4. PHILMONT ADVICE IN GENERAL:
a. Get good boots! I got Danner's Mountain Light II, relaced them with multi-colored parachute cord so I could feel cool. :D They were excellent, and you use these more than anything!
b. Get good socks! The traditional liner sock/outer sock method is not necessary, I believe, as long as your purchase good wool socks. I recommend SmartWool, the highest cushion you can get. They're about $20/pair, and three pairs will suffice.
c. A good fleece is key! Check out Campmor's sale section, they sometimes have good deals on Marmot, North Face, etc. The North Face Denali is excellent and is what I used.
d. Get a comfortable pack. Make sure you have plenty of options to divide your gear and make it adaptable to what crew gear you must carry. Remember, you will have to take your part of the team's gear, and not just your own, so have room! 4,800+ inches, I recommend an INTERNAL frame.
e. Nalgene water bottles rock. They will show your bottles that have been attacked by bears and fireworks and have survived. Believe me, I've tried to kill the things and have failed miserably.
f. Get a belt with a small bucket for your cargo shorts, otherwise this will cause chafing with the buckle from your pack and make your day uncomfortable.
g. A CamelBak will make your day. Set it outside in the night, filled with a cool load of water, then place it in your pack. It will, in my experience, stay cold all day. 100 oz. of cold water per day in a place like Philmont will be heaven-sent, especially when you're used to drinking 90-degree mix-in lemonade from Nalgenes.
h. Get Tabasco. Enough said, right?
i. Get a good flashlight. It can seem like your best friend in the middle of the night. I spotted a mountain lion at Rich Cabins in the north country on a ridge seventy-five feet up with my SureFire E2L. I had to report it, and had to go back to the campsite in the dark---with a lion lurking about. The buddy system is great, and so is a powerful, compact flashlight.
j. I found athletic shorts to be more comfortable than khaki-type cargo shorts. It may be a personal preference, but they ventillated much better.
k. Don't waste cash on sunglasses. They issue you cheap, polarized shades that you won't be said to lose or cry if they get broke unlike your Ray Bans or Oakleys.
l. Get a good, solid walking stick. This can double as a self-defense tool against mountain lions. They are impervious, according to the staff, against knives because they are used to stab wounds from fighting with each other. They are not used to dealing with blunt force, etc. But essentially, the walking sticks are great for taking the load off your back and knees.
m. If someone has a GPS, take it. It might be a pound of extra weight, but in those crucial moments when you're second-guessing your own orienteering or a douchebag Scoutmaster is questioning it, having the ability to use the assistance of a satellite is invaluable. It does not beat natural skills in any way, but it saves a lot of walking and you might as well have a modern convenience as an insurance policy!
o. Pack your stuff (especially sleeping bag, warm layers) in waterproof bags. Common sense.
p. Don't skimp on rain gear, especially if your track is in the north country. The storms can follow the ridge lines and be quite bad! Get something like a Marmot top (about $100) and less-expensive bottoms like those from Columbia River.

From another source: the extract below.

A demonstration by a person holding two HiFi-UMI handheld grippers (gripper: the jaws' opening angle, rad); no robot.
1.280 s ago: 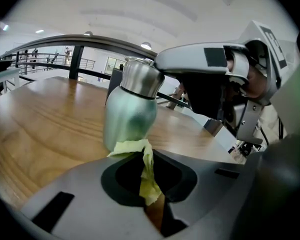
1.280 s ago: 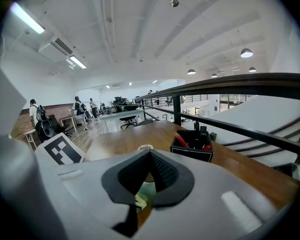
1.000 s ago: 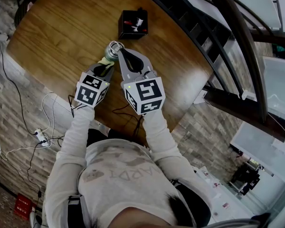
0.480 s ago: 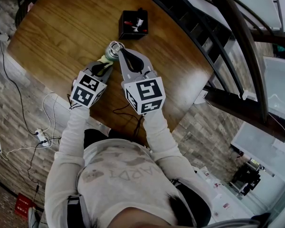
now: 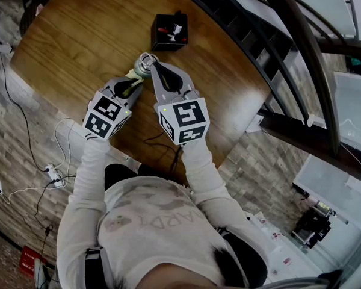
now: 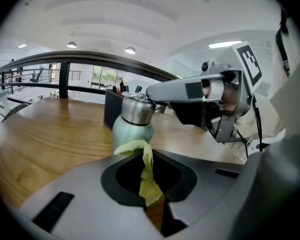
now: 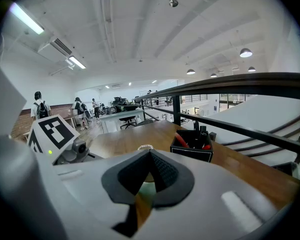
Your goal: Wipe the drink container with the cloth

I probably have more little tidbits, but they elude me for the moment.

Hope I helped and clarified things a bit!

God bless you, America, and our men and women overseas!

KATN,

Wade
619G6
 
Thanks for all your help. I think will go with my minigrip, i would go with a SAK but seeing as the crew is from my troop(we have quite a large troop, we just hit fifty members) i cant bring a non-locking knife still might get a leatherman for the pliers and give it to someone else though. Steelscout thanks for the tips, what would you recomend for camp shoes? Everybody says crocs but seeing as they are butt uglyn i am looking for something else.
 
"2. Scouting has been very conservation-minded, and has become increasingly so as of late. To quote the Outdoor Code, found on page 9 of the official handbook:"

I hope someone in scouting doesn't try to turn the Boy Scouts into the Green Party Rangers.
 
Look at anything in the Byrd line from Spyderco. They would all be great values and just what you are looking for in a knife.